"Dari nonton-nonton video di Youtube, kemudian cari material (kayu) online, beberapa mesin gergaji, triplek, mulai belajar bikin tempat duduk, begitu nonton video sih gampang, tapi pas kita aplikasikan kok nggak kelar-kelar, udah gitu hasilnya kurang bagus, tapi proses itu kita jalanin kurang lebih setahun," ungkap Fin.
Banyaknya proses yang dijalankan hingga pembelajaran model bisnis perkayuan, mulai menyita waktu dan tidak tepat rasanya jika terus membagi dengan status karyawan.
Setelah mengundurkan diri dari pekerjaannya, Fin mulai menggarap bisnis tersebut secara fokus dan mempelajari segala hal mulai dari bahan baku, proses pembuatan, finishing, hingga pemasaran produk dan membangun jaringan dijalani.
"Saya sadar, oke kita harus berkorban, kita harus lepas (status karyawan) kita harus berani ambil risiko untuk keluar dari kantor dan mulai percaya diri sudah bisa buat bangku, kursi, meja makan," ujar Fin.
Dari sisi permodalan, Fin mengakui bahwa usaha yang dirintisnya berjalan dari modal awal dengan menyisihkan uang gajian setiap bulannya hingga terkumpul Rp 100 juta.
"Mulai menyisihkan uang pribadi kita dari kantor di 2014 yang terkumpul kurang lebih sekitar Rp 100 juta, itu hanya cukup untuk beli mesin-mesin fisik standar, awalnya kita memang beli alat-alat tradisional," ungkapnya.
Singkat cerita, Fin akhirnya masuk kedalam program inkubasi bisnis dari Rumah Perubahan bentukan Rhenald Kasali guna meningkatkan kualitas dan kapasitas dan membangun jaringan sebagai perusahaan rintisan atau yang dikenal dengan start up.
Dengan segala keterbatasan, mulai dari ruang produksi yang merupakan garasi mobil berukuran 3x4 meter dan bermodalkan peralatan tradisional di tahun 2014, akhirnya Fin mendapatkan pendanaan dari program inkubasi bisnis Rumah Perubahan. Sebab, usahanya memiliki peluang pasar yang menjanjikan.

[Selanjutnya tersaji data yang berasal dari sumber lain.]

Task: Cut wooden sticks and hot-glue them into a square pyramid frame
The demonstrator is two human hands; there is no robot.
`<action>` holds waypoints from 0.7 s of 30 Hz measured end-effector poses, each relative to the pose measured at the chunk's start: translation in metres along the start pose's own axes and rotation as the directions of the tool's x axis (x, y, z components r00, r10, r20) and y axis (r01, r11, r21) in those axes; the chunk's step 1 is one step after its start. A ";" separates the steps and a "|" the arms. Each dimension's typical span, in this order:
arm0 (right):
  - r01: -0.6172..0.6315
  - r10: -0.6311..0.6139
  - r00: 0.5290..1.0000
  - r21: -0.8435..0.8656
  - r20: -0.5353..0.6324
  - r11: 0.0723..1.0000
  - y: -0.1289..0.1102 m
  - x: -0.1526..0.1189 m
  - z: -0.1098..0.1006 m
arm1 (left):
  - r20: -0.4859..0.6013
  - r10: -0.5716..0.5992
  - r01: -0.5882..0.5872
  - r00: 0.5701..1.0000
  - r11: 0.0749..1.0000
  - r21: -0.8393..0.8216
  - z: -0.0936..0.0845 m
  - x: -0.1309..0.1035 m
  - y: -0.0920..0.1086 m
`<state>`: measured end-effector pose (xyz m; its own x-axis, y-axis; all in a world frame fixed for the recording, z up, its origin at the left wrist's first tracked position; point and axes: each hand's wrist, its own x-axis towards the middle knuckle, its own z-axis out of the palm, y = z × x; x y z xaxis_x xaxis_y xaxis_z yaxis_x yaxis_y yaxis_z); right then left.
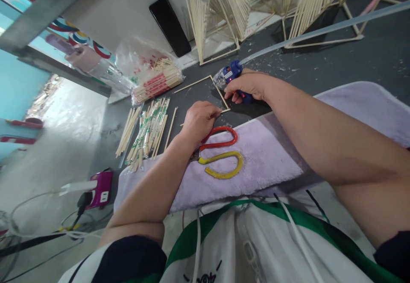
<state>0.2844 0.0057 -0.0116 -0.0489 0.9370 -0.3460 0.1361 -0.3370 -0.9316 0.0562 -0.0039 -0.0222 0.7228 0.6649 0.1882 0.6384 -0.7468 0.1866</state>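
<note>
My right hand (pixel 248 85) grips a blue hot glue gun (pixel 233 72), with a long translucent glue stick (pixel 307 30) running out of its back. The gun's wrapped nozzle is close to a corner of an open frame of thin wooden sticks (pixel 220 92) on the dark table. On the frame's near stick rests my left hand (pixel 202 120), thumb and fingers pinched at that stick. Scissors (pixel 223 164) with one red and one yellow handle lie on the lilac towel just below my left hand; my forearm hides their blades.
Loose and wrapped chopsticks (pixel 150 129) lie to the left, behind them a plastic bag of sticks (pixel 156 82) and a bottle (pixel 92 63). A black phone (pixel 170 26) leans at the back. Finished-looking stick structures (pixel 221 13) stand along the wall. A purple power socket (pixel 101 189) sits lower left.
</note>
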 end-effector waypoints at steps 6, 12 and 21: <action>-0.006 0.006 1.000 0.000 -0.005 1.000 -0.001 -0.001 0.000 | 0.008 -0.013 0.012 1.000 1.000 0.016 -0.001 -0.002 0.000; 0.007 -0.007 1.000 -0.003 -0.007 1.000 0.000 0.000 0.000 | 0.016 -0.007 0.007 1.000 1.000 0.027 -0.001 -0.001 0.002; 0.022 -0.022 1.000 -0.004 -0.009 1.000 -0.001 -0.003 0.000 | 0.018 -0.015 0.014 1.000 0.999 0.037 -0.002 -0.001 0.004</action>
<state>0.2843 0.0035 -0.0094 -0.0424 0.9449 -0.3246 0.1385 -0.3162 -0.9385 0.0573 -0.0073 -0.0202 0.7179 0.6757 0.1677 0.6581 -0.7372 0.1532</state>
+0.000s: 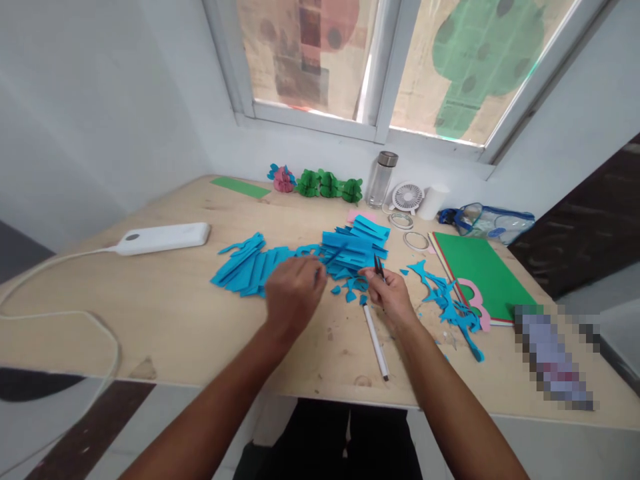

"Kami terima investasi dari Rumah Perubahan perubahan itu sekitar Rp 1 miliar untuk operasional dan membuat alat permainan edukatif, dari situ kita coba putar juga pelan-pelan tentunya mulai dari kita bikin project-project personal seperti furnitur," jelasnya.
Mendapatkan Peluang
Hingga akhirnya, Fin dipertemukan dengan salah satu pemilik sekolah swasta di bilangan Cibubur yang membutuhkan balok-balok kayu untuk metode pembelajaran para siswa. Barang tersebut saat ini masih sulit ditemukan di Indonesia.
Selama ini, balok-balok kayu yang digunakan sebagai metode pembelajaran harus dimpor dari Amerika Serikat. Sering kali yang terjadi, begitu tiba di Indonesia mengalami perubahan bentuk dan ukuran karena perbedaan iklim dan cuaca.
Benar saja, peluang itu Fin dapatkan, saat ini usaha rintisannya tengah bersiap mengeluarkan produk-produk tersebut secara massal dengan kayu asal Indonesia dan diproduksi menggunakan alat yang presisi.
"April ini kami sudah siap produksi besar udah siap produknya. Kami kerja sama dengan sekitar 10.000 sampai 15.000 sekolah dan rencananya setelah berhasil merilis produk ini ke pasar, kami juga berencana menjadikan ini sebagai proyek sosial juga," ungkapnya.
Kini usaha rintisannya memiliki dua lini produksi, pertama produksi furniture, kedua lini produksi balok-balok untuk metode belajar.